> **Exercise description**: Print the listing once more, exactly as it stands.

> **Data**:
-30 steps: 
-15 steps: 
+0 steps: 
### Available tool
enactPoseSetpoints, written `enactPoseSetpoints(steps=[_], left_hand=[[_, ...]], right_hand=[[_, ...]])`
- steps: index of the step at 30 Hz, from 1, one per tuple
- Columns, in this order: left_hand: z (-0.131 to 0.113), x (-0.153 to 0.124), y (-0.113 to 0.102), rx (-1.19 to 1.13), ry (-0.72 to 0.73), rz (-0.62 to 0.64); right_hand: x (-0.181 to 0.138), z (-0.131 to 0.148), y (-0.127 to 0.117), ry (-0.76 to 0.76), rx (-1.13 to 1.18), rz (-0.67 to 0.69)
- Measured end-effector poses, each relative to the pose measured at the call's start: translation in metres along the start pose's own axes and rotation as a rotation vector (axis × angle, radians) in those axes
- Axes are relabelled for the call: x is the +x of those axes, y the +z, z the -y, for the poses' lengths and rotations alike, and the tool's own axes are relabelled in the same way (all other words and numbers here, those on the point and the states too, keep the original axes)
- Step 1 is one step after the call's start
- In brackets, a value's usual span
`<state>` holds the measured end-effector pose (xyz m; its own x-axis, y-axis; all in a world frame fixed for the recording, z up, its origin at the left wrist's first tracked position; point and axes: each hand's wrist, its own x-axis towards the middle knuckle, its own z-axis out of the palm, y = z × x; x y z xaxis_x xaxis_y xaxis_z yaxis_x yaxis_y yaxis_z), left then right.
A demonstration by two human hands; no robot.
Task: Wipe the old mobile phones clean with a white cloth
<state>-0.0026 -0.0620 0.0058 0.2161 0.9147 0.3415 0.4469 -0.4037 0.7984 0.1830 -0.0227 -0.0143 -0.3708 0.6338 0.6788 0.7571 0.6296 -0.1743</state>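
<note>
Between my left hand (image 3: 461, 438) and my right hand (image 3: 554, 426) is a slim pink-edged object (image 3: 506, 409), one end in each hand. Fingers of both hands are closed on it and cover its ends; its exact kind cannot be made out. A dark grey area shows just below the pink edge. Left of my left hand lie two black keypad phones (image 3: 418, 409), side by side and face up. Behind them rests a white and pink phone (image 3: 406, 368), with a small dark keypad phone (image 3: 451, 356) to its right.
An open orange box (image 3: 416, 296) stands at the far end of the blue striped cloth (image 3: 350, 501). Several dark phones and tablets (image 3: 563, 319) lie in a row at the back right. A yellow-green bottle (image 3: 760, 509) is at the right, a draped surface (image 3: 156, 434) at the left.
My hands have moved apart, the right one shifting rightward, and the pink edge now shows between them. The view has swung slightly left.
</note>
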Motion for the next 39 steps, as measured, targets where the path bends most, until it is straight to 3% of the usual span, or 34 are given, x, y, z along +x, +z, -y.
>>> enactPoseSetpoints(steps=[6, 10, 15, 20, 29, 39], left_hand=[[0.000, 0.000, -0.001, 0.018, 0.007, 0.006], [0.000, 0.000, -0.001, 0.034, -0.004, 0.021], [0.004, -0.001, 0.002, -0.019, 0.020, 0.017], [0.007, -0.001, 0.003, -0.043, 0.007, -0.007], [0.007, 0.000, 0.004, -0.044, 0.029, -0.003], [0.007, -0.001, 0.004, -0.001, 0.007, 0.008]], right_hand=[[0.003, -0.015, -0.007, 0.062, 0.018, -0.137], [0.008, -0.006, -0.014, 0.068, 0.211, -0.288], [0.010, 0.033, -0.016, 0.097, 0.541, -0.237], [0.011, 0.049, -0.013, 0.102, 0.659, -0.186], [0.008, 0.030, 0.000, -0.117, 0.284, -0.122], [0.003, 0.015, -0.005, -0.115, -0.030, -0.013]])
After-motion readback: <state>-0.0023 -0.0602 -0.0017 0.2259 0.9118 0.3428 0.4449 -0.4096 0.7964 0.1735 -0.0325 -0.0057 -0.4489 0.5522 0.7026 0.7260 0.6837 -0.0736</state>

> **Response for this exercise**:
-30 steps: 
-15 steps: 
+0 steps: 
### Available tool
enactPoseSetpoints, written `enactPoseSetpoints(steps=[_], left_hand=[[_, ...]], right_hand=[[_, ...]])`
- steps: index of the step at 30 Hz, from 1, one per tuple
- Columns, in this order: left_hand: z (-0.131 to 0.113), x (-0.153 to 0.124), y (-0.113 to 0.102), rx (-1.19 to 1.13), ry (-0.72 to 0.73), rz (-0.62 to 0.64); right_hand: x (-0.181 to 0.138), z (-0.131 to 0.148), y (-0.127 to 0.117), ry (-0.76 to 0.76), rx (-1.13 to 1.18), rz (-0.67 to 0.69)
- Measured end-effector poses, each relative to the pose measured at the call's start: translation in metres along the start pose's own axes and rotation as a rotation vector (axis × angle, radians) in those axes
- Axes are relabelled for the call: x is the +x of those axes, y the +z, z the -y, for the poses' lengths and rotations alike, and the tool's own axes are relabelled in the same way (all other words and numbers here, those on the point and the states too, keep the original axes)
- Step 1 is one step after the call's start
- In brackets, a value's usual span
`<state>` holds the measured end-effector pose (xyz m; its own x-axis, y-axis; all in a world frame fixed for the recording, z up, its origin at the left wrist's first tracked position; point and axes: each hand's wrist, its own x-axis towards the middle knuckle, its own z-axis out of the palm, y = z × x; x y z xaxis_x xaxis_y xaxis_z yaxis_x yaxis_y yaxis_z), left then right.
A demonstration by two human hands; no robot.
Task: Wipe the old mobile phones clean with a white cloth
<state>-0.0026 -0.0620 0.0058 0.2161 0.9147 0.3415 0.4469 -0.4037 0.7984 0.1830 -0.0227 -0.0143 -0.3708 0.6338 0.6788 0.7571 0.6296 -0.1743</state>
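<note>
Between my left hand (image 3: 461, 438) and my right hand (image 3: 554, 426) is a slim pink-edged object (image 3: 506, 409), one end in each hand. Fingers of both hands are closed on it and cover its ends; its exact kind cannot be made out. A dark grey area shows just below the pink edge. Left of my left hand lie two black keypad phones (image 3: 418, 409), side by side and face up. Behind them rests a white and pink phone (image 3: 406, 368), with a small dark keypad phone (image 3: 451, 356) to its right.
An open orange box (image 3: 416, 296) stands at the far end of the blue striped cloth (image 3: 350, 501). Several dark phones and tablets (image 3: 563, 319) lie in a row at the back right. A yellow-green bottle (image 3: 760, 509) is at the right, a draped surface (image 3: 156, 434) at the left.
My hands have moved apart, the right one shifting rightward, and the pink edge now shows between them. The view has swung slightly left.
</note>
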Motion for the next 39 steps, as measured, targets where the path bends most, until it is straight to 3% of the usual span, or 34 are given, x, y, z along +x, +z, -y.
>>> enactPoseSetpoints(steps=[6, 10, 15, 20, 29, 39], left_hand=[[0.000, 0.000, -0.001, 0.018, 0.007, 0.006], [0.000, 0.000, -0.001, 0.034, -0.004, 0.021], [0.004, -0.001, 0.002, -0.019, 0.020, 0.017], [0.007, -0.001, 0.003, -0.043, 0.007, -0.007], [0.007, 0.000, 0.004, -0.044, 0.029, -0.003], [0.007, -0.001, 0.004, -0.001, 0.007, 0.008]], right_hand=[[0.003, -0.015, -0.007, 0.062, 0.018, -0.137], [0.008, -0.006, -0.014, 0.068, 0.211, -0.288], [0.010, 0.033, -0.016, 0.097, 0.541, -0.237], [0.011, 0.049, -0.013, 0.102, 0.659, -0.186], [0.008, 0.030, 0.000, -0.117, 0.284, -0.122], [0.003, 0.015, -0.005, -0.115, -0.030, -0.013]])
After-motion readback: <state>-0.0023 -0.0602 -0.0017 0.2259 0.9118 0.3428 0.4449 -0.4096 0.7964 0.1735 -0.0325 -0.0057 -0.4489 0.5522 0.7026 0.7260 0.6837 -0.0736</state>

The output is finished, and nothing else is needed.